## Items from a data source
╭──
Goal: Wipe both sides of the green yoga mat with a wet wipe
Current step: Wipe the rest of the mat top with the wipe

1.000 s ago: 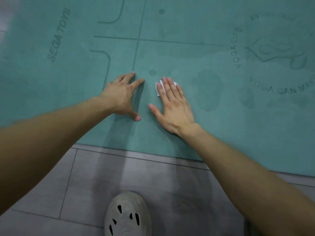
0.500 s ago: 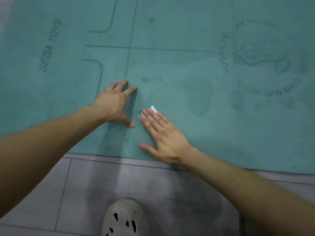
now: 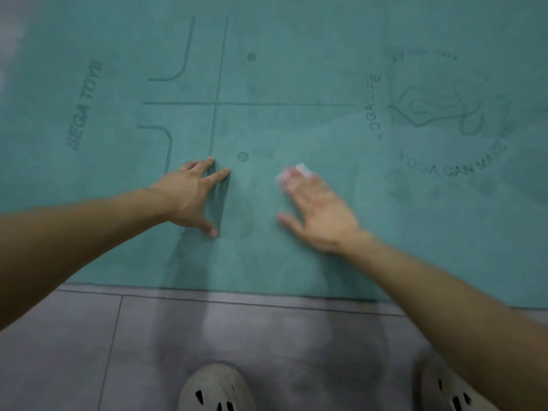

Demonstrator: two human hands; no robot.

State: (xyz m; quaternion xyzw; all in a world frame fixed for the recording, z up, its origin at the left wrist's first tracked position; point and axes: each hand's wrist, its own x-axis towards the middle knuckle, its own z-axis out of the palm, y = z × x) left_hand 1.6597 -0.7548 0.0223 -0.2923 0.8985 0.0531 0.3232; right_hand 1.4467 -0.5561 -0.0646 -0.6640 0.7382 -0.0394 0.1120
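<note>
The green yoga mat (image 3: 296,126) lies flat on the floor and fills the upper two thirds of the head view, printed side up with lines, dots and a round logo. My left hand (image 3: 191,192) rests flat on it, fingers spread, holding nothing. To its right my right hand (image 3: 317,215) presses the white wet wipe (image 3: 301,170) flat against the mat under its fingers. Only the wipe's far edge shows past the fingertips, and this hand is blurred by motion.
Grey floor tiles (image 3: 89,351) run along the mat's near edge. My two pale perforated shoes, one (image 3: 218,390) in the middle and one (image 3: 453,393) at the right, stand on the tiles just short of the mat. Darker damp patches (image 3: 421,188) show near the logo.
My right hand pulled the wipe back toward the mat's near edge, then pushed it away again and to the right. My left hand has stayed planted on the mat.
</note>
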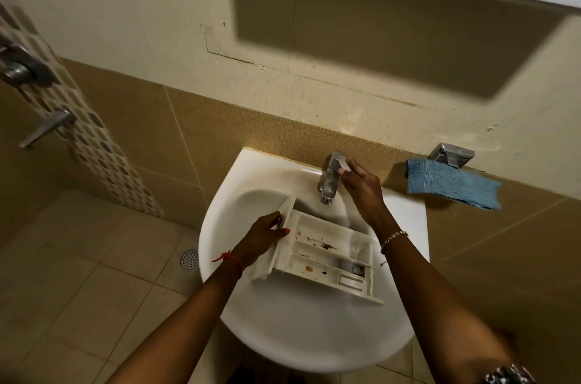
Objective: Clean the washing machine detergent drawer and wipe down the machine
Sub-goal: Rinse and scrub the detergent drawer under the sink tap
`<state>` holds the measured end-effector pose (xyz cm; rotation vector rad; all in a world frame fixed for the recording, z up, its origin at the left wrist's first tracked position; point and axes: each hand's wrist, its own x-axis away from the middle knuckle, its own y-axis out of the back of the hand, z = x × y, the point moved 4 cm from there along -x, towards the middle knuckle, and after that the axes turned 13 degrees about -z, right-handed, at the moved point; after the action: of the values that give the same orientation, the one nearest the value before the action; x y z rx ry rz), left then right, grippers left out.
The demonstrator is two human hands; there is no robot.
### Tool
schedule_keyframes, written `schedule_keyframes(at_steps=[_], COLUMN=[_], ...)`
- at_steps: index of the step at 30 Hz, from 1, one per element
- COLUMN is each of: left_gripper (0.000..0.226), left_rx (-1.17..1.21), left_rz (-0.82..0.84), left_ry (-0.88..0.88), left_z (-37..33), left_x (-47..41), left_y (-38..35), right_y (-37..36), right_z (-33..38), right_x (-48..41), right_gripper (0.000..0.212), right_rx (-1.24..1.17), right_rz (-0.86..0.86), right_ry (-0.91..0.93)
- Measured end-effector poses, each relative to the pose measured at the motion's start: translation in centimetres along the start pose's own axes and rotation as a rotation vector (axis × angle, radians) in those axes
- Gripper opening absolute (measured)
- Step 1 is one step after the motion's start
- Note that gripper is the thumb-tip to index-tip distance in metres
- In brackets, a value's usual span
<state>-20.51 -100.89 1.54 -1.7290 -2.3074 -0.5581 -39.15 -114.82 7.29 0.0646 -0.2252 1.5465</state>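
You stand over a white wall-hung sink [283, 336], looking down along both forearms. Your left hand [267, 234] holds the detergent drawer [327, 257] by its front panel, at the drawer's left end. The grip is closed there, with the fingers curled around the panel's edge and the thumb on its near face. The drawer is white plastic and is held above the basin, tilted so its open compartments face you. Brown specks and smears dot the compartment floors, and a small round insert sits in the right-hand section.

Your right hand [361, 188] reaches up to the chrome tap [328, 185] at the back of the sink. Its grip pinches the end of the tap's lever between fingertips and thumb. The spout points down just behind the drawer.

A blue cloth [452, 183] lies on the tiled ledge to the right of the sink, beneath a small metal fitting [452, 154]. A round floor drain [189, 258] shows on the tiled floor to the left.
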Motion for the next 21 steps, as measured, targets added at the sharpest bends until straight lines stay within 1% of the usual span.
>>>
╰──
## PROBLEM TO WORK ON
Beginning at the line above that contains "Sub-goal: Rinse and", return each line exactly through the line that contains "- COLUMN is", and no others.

## SOLUTION BELOW
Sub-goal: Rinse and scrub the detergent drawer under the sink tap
`<state>` holds the measured end-effector pose (xyz cm; rotation vector rad; all in a world frame fixed for the recording, z up, its origin at the left wrist's first tracked position; point and axes: each hand's wrist, its own x-axis away from the middle knuckle, its own y-axis out of the back of the hand, z = x × y, the point moved 4 cm from there along -x, towards the middle knuckle, and after that the axes turned 13 degrees about -z, right-handed, at the moved point; after the action: of the values that give the same orientation, the one nearest the value before the action; x y z rx ry rz), left then right, grippers left out.
The demonstrator is two human hands; there is no robot.
### Tool
schedule_keyframes, written `schedule_keyframes(at_steps=[_], COLUMN=[_], ...)`
- at_steps: index of the step at 30 Hz, from 1, one per element
- COLUMN is each of: left_gripper (0.000..0.226), left_rx (-1.17..1.21), left_rz (-0.82..0.84), left_ry (-0.88..0.88), left_z (-37..33), left_x (-47..41), left_y (-38..35), right_y (-37..36), right_z (-33..38), right_x (-48..41), right_gripper (0.000..0.212), right_rx (-1.24..1.17), right_rz (-0.86..0.86), right_ry (-0.91..0.93)

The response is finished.